To do: Return the lines below that contain the word "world".

--- Records supplied Enclosed Below ---

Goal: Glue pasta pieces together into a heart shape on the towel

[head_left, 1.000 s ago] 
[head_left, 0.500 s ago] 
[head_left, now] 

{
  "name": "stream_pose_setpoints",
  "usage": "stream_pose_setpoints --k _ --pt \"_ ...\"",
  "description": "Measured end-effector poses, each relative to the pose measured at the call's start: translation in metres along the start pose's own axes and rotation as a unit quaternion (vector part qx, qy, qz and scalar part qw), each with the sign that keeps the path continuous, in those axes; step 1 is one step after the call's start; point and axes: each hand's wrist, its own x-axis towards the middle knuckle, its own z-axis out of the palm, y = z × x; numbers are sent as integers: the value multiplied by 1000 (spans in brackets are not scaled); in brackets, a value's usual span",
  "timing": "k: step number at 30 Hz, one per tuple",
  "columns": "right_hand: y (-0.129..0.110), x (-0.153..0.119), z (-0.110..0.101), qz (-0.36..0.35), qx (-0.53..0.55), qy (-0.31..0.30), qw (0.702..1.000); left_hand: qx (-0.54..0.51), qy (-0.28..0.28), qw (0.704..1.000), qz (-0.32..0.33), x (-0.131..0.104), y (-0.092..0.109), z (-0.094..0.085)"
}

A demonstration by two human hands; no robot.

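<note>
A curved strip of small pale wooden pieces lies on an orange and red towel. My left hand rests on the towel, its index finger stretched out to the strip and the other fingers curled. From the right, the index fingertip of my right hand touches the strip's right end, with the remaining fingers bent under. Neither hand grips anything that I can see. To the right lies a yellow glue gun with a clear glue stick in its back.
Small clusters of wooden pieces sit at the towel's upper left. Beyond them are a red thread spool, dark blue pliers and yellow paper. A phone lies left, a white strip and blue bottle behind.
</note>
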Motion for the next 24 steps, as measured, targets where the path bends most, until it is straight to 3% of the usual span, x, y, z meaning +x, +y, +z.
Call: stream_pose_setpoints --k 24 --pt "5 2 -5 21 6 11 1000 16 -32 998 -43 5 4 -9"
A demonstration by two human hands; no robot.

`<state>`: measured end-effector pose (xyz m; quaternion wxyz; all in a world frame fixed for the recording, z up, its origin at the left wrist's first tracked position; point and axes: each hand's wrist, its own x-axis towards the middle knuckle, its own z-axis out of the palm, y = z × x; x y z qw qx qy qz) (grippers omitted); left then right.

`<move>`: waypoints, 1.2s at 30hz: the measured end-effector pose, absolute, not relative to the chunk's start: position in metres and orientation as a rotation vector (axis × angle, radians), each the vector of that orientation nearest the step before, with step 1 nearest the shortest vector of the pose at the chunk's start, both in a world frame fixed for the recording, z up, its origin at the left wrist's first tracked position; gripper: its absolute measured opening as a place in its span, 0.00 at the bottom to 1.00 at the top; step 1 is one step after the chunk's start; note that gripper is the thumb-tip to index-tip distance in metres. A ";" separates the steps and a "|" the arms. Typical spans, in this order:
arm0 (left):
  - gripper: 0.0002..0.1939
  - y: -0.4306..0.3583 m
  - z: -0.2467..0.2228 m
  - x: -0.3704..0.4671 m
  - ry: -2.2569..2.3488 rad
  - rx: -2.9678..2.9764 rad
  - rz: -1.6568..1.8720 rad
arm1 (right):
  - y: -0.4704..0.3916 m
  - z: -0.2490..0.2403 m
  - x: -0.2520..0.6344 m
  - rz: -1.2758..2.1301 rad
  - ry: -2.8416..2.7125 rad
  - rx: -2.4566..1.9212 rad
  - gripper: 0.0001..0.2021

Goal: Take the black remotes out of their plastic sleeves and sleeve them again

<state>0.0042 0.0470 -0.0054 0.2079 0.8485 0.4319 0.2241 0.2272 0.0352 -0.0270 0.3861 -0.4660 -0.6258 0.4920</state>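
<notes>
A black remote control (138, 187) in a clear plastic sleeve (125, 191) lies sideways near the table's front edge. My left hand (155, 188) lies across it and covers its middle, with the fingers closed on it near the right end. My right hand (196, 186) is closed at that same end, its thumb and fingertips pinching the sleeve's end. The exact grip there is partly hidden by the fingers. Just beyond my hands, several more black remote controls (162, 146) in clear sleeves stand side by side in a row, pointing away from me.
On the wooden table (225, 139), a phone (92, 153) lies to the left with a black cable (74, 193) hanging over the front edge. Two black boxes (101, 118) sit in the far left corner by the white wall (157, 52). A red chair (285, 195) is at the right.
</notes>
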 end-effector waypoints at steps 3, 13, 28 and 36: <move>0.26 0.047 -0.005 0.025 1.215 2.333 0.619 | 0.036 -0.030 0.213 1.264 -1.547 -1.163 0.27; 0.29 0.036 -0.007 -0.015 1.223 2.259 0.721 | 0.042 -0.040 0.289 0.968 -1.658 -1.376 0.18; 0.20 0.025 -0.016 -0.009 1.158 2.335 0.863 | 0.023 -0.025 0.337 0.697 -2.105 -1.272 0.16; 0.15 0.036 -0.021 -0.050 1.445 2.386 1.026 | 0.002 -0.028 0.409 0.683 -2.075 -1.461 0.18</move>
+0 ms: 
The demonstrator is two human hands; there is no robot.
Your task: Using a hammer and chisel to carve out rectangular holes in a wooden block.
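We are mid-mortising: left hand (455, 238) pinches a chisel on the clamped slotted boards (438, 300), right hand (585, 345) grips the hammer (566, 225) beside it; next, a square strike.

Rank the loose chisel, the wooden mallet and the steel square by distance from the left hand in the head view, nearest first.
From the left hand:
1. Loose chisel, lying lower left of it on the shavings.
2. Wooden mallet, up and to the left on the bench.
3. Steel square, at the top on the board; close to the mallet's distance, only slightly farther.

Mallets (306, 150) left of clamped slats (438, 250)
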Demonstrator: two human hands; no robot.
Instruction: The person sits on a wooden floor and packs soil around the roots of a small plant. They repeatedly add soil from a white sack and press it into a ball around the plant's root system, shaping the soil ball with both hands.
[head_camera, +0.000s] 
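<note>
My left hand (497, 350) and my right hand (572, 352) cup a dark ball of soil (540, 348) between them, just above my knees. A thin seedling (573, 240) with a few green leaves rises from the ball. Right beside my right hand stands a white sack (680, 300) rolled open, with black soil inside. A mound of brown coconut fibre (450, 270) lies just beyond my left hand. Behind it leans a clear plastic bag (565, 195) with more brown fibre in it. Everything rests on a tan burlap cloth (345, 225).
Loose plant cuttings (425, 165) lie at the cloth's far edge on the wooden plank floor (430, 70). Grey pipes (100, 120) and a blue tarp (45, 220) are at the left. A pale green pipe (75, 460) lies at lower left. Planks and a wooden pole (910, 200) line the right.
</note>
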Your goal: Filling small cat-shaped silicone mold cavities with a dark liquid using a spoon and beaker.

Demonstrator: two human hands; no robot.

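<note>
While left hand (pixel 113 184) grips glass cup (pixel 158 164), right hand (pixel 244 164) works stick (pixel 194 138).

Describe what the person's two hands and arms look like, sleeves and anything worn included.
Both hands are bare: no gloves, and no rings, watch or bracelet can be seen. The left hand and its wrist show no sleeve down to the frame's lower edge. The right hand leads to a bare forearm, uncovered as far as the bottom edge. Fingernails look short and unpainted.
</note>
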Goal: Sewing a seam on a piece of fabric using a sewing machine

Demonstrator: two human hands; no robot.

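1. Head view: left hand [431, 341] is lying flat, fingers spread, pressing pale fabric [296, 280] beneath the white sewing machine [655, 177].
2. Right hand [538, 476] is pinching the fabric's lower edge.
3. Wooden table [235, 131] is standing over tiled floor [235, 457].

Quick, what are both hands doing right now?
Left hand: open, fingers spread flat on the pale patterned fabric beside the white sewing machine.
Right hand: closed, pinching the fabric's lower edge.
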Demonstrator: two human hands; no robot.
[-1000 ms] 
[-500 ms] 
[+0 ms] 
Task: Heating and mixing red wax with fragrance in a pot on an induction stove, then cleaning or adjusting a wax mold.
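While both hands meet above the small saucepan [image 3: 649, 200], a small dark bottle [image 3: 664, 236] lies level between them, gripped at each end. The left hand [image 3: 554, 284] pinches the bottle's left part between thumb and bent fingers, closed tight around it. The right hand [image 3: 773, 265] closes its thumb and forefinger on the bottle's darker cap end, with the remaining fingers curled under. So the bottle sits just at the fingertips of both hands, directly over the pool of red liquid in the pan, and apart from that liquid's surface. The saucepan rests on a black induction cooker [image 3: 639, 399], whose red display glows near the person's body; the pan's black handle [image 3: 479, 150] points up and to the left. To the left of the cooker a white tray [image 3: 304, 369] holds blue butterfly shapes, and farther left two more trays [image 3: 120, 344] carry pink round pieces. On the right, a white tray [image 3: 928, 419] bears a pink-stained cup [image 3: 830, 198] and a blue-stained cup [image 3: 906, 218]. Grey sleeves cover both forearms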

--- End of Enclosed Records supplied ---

Expected answer:
`<state>`: measured end-effector pose (xyz m; quaternion wxyz; all in a world frame fixed for the recording, z up, its origin at the left wrist's first tracked position; point and axes: each hand's wrist, its own x-axis towards the middle knuckle, its own z-axis out of the palm, y = z × x; x y z qw qx qy qz) (grippers omitted); left then right.
`<move>`: waypoints, 1.2s at 30hz: the measured end-effector pose, absolute, not relative to the chunk's start: position in metres and orientation as a rotation vector (axis × angle, radians), each the vector of that orientation nearest the step before, with step 1 nearest the shortest vector of the pose at the chunk's start, both in a world frame fixed for the recording, z up, its origin at the left wrist's first tracked position; gripper: its absolute measured opening as a place in its span, 0.00 at the bottom to 1.00 at the top; step 1 is one step after the chunk's start; note that gripper is the thumb-tip to index-tip distance in metres. A ";" separates the steps and a "|" the arms. Typical spans, in this order:

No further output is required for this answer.